Though China has many biotech scientists at the forefront of their field, it has to overcome a questionable reputation in stem cell therapy, a kind of regenerative medicine technique using uncommitted "stem" cells and directing them to grow into a specific kind of tissue.

Since the beginning of the last decade, controversial stem cell therapy clinics have sprouted up across China, offering treatment to medical tourists that many experts consider little better than quackery. There are now around 100 to 150 such clinics in China, according to the journal Nature, where patients, many from Europe and the United States, fly out to receive stem cell injections forbidden in their home countries.

The clinics use a mix of "autologous" adult stem cells, cells taken from donated umbilical cords and those harvested from aborted fetuses, furthering the ethical objections.

The therapies are pricey, with some costing upward of $25,000.

The operators of the clinics claim to have helped with everything from diabetes and autism to spinal cord injuries. But it is these broad claims that have provoked widespread skepticism and disbelief.

"Our opinion is the scientific data is very, very sketchy. They're talking about a lot of success, but not talking about a lot of failures, a lot of unforeseen side effects," says Ahmed.

Similar centers can be found in other parts of the world, such as Brazil and the Ukraine. There's even one in Dusseldorf, Germany.

In May 2009, China tried to toughen previously weak regulations, requiring clinics to submit evidence of safety and clinical effectiveness for all treatments, but it's not clear if this has done anything to change their practices.

"They're putting up some restrictions, but the bar is pretty low," says Ahmed.

Still, the clinics appear to be doing a booming business. On one hand, Ahmed says it's a good sign, as it indicates interest in the field of regenerative medicine. But on the other hand, because of the poor reputation and lack of widely accepted clinical evidence, it could be a looming disaster.

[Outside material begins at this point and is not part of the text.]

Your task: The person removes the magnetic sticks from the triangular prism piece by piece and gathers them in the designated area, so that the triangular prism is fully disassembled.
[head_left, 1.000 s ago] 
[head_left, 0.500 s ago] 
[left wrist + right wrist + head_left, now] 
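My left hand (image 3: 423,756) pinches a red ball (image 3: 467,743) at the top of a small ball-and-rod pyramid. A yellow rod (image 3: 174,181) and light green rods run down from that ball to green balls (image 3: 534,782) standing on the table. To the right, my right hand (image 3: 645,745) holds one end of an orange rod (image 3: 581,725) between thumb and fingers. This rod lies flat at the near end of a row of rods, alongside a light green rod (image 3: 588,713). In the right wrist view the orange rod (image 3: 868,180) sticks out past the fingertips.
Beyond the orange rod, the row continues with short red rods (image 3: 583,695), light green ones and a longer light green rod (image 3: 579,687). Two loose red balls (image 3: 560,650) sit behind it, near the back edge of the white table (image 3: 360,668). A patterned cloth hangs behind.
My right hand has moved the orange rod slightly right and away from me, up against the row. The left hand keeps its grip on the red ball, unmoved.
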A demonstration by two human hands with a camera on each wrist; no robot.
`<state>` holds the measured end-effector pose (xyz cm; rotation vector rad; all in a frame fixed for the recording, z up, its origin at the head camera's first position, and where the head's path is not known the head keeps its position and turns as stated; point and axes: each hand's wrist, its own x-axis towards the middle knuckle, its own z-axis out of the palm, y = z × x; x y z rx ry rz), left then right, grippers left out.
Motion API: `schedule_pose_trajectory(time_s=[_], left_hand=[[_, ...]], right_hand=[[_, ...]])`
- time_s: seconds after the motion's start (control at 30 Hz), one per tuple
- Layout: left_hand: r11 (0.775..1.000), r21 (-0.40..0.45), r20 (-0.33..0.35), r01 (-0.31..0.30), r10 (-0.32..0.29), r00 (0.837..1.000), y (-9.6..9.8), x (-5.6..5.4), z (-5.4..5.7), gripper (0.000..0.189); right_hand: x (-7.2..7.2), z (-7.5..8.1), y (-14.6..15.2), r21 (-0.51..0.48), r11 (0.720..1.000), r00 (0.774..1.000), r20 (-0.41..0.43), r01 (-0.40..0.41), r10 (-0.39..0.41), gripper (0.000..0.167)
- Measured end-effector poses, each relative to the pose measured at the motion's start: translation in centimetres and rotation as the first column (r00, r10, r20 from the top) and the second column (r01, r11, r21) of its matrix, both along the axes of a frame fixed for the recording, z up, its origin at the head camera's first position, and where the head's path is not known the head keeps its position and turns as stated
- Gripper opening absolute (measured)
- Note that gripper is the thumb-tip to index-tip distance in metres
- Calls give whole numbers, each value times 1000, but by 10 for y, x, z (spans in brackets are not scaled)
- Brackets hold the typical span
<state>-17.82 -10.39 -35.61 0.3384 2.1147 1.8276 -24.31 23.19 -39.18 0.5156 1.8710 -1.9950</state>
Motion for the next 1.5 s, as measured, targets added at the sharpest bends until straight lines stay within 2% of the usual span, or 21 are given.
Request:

"It will just take one high-profile incident to put the whole field in jeopardy," he says. He hopes the field avoids the fate of gene therapy, which temporarily got "starved" of capital funding after a widely publicized case in France eight years ago where two children receiving experimental gene therapies for severe immune disorders (known as "bubble boy" syndrome) developed leukemia-like illnesses after the treatment.

"The whole field just completely fizzled even though the science was there," Ahmed says. "You can't push these things faster than they need to be."